= Beginning of Section =

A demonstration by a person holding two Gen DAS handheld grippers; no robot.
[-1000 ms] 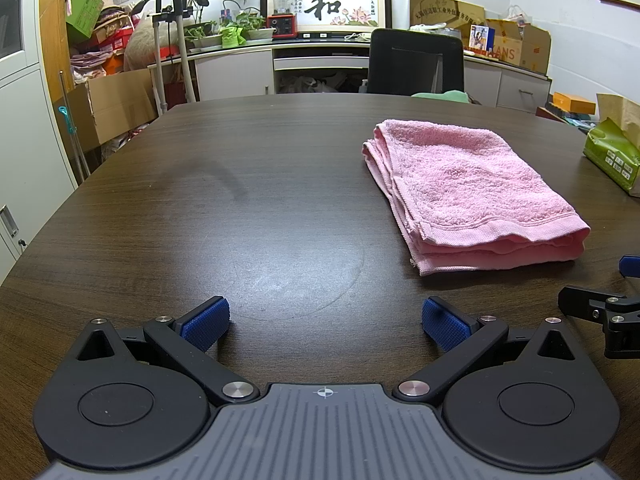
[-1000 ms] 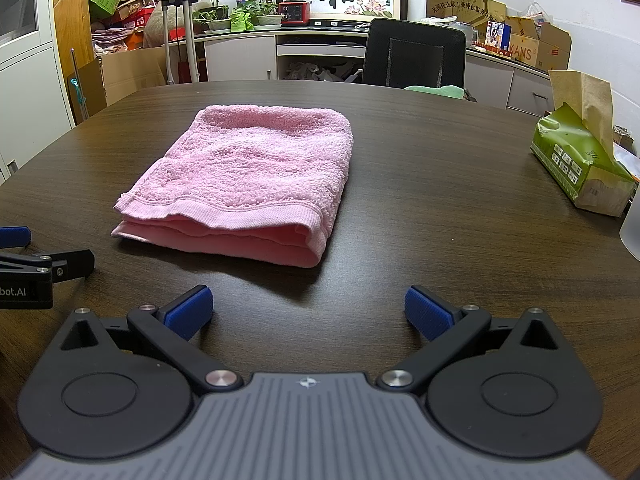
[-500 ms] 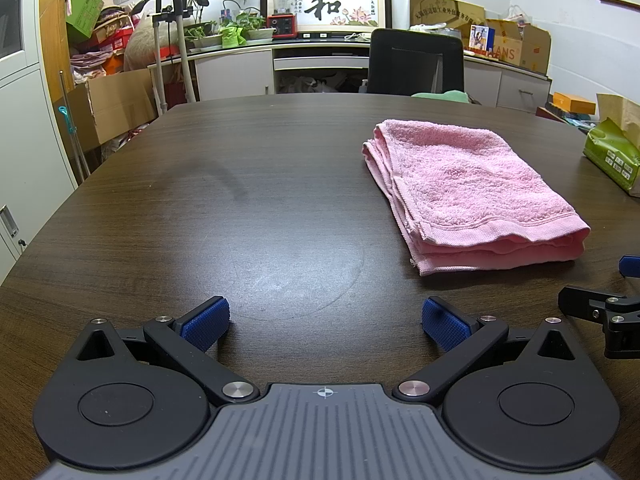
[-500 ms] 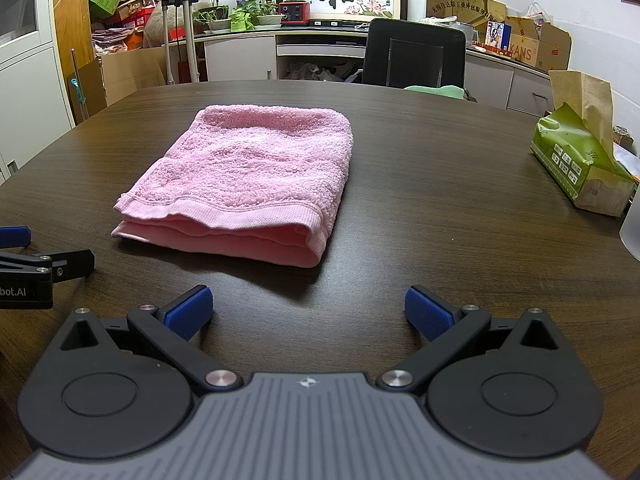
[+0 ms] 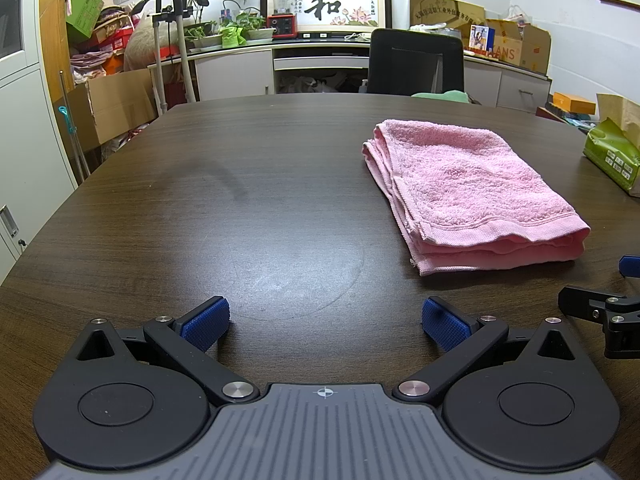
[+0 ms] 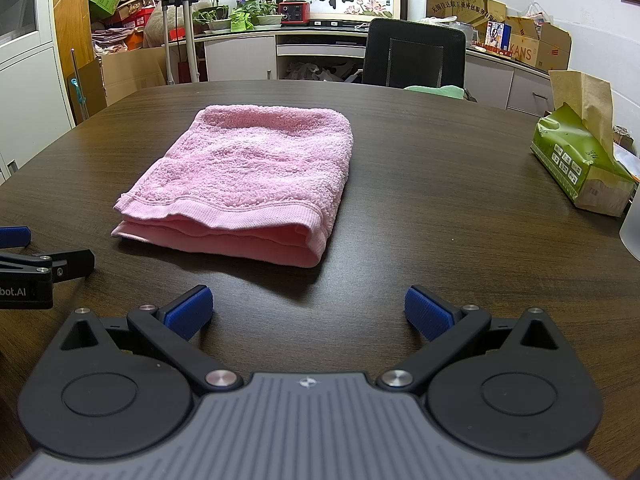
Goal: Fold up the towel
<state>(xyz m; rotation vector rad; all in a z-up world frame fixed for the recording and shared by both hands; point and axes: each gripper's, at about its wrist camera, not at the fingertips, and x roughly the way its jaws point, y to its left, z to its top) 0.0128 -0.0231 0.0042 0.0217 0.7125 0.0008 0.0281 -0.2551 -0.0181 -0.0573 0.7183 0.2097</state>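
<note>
A pink towel [image 5: 468,188] lies folded in several layers on the dark wooden table [image 5: 240,184]. In the right wrist view the towel [image 6: 248,176] sits ahead and left of centre. My left gripper [image 5: 325,324] is open and empty, low over the table, with the towel ahead to its right. My right gripper [image 6: 308,312] is open and empty, just short of the towel's near edge. Each gripper shows at the edge of the other's view: the right one in the left wrist view [image 5: 608,312], the left one in the right wrist view [image 6: 36,264].
A green tissue pack [image 6: 580,164] stands at the table's right side, also in the left wrist view [image 5: 612,156]. A pale translucent object [image 6: 631,228] shows at the right edge. A black office chair [image 6: 412,56] stands behind the far table edge, with cabinets and boxes beyond.
</note>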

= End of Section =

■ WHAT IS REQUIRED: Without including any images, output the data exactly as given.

■ EXERCISE RESULT:
A demonstration by a person holding two Gen DAS handheld grippers; no robot.
[-1000 ms] 
[-1000 ms] 
[-500 ms] 
[-500 ms] 
[+0 ms] 
[+0 ms] 
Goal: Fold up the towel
<state>(xyz m; rotation vector rad; all in a z-up world frame fixed for the recording and shared by both hands; point and axes: each gripper's, at about its wrist camera, not at the fingertips, and x roughly the way its jaws point, y to its left, z to its top) 0.0128 -0.0231 0.0042 0.0217 0.7125 0.0008 0.0281 -0.2551 -0.0181 -0.0573 0.7183 0.2097</state>
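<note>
A pink towel [image 5: 468,188] lies folded in several layers on the dark wooden table [image 5: 240,184]. In the right wrist view the towel [image 6: 248,176] sits ahead and left of centre. My left gripper [image 5: 325,324] is open and empty, low over the table, with the towel ahead to its right. My right gripper [image 6: 308,312] is open and empty, just short of the towel's near edge. Each gripper shows at the edge of the other's view: the right one in the left wrist view [image 5: 608,312], the left one in the right wrist view [image 6: 36,264].
A green tissue pack [image 6: 580,164] stands at the table's right side, also in the left wrist view [image 5: 612,156]. A pale translucent object [image 6: 631,228] shows at the right edge. A black office chair [image 6: 412,56] stands behind the far table edge, with cabinets and boxes beyond.
</note>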

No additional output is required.